### [Problem]
Select and copy out every line in the records containing "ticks".

(Records contained in a dataset)

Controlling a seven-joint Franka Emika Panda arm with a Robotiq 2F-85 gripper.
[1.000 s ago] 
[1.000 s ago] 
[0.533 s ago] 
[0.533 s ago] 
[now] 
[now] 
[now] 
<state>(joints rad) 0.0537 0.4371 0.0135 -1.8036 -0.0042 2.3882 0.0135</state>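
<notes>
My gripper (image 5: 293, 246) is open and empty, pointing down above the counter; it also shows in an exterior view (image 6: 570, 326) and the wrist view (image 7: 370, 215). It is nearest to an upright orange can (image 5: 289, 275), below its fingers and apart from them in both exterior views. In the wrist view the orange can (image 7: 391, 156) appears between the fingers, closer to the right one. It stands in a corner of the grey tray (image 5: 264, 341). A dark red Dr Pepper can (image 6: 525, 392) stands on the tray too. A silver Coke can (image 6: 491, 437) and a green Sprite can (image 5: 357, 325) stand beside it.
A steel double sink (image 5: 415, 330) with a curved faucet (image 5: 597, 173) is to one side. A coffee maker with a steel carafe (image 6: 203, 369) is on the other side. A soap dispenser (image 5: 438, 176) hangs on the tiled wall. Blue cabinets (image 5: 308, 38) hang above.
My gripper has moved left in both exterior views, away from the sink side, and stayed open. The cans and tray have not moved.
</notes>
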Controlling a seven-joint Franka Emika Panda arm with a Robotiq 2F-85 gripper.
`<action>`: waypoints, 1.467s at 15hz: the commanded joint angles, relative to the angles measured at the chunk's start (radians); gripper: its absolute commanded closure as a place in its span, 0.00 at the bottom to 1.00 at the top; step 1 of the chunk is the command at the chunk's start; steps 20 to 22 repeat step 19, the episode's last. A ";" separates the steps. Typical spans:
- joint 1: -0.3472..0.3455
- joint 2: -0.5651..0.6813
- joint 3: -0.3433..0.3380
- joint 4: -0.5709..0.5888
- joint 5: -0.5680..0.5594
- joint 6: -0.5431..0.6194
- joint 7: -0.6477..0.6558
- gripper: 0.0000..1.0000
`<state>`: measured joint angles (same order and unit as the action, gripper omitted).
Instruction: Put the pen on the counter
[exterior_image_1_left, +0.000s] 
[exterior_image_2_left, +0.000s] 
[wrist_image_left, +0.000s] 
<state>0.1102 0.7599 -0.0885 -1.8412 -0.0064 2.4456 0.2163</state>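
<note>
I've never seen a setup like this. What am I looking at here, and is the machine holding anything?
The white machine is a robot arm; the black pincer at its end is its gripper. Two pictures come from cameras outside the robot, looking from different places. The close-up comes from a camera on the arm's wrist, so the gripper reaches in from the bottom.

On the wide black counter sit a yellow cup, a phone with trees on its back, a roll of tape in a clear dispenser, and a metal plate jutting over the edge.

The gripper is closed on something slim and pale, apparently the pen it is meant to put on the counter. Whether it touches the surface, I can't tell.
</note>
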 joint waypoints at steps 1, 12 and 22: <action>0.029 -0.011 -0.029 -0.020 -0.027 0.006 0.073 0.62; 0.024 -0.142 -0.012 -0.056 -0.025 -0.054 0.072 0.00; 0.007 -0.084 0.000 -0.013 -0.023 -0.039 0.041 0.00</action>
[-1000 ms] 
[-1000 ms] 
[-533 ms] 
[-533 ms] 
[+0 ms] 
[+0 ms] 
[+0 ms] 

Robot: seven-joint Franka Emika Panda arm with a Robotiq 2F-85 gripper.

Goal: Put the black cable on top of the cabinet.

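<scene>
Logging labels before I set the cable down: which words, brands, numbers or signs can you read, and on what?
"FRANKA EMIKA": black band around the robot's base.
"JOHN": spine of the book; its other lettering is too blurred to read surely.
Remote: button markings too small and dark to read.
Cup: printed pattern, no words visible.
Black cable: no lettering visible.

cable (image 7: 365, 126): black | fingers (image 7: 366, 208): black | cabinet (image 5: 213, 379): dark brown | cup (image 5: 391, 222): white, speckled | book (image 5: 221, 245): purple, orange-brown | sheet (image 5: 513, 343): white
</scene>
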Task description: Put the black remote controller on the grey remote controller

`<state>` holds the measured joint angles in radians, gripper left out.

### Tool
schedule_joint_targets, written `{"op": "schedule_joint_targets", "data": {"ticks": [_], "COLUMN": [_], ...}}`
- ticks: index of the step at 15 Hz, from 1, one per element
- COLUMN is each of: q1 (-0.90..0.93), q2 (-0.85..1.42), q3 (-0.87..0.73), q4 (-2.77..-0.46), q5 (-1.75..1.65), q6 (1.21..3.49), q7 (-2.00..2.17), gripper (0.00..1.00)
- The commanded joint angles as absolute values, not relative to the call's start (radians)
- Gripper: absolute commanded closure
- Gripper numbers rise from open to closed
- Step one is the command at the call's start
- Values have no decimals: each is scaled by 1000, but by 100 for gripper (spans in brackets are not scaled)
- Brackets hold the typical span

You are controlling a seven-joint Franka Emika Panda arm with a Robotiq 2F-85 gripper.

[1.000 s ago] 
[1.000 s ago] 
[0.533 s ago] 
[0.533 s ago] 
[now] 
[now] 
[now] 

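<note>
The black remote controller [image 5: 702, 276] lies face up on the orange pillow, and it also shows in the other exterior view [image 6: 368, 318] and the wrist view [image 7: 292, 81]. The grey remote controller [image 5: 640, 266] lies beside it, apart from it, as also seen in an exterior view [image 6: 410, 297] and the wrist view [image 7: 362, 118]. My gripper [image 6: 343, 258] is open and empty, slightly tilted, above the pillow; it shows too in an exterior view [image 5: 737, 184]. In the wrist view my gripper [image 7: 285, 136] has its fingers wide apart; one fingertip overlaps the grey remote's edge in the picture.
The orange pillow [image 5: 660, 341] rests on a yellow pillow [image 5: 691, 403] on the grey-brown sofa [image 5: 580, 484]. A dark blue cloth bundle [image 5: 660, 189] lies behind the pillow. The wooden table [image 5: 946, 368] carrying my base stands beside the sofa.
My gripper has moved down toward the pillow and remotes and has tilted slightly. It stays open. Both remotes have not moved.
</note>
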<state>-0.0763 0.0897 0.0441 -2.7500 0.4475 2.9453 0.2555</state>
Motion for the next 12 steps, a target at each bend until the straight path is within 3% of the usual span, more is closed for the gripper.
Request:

### [Response area]
schedule_joint_targets, written `{"op": "schedule_joint_targets", "data": {"ticks": [_], "COLUMN": [_], ...}}`
- ticks: index of the step at 15 Hz, from 1, one per element

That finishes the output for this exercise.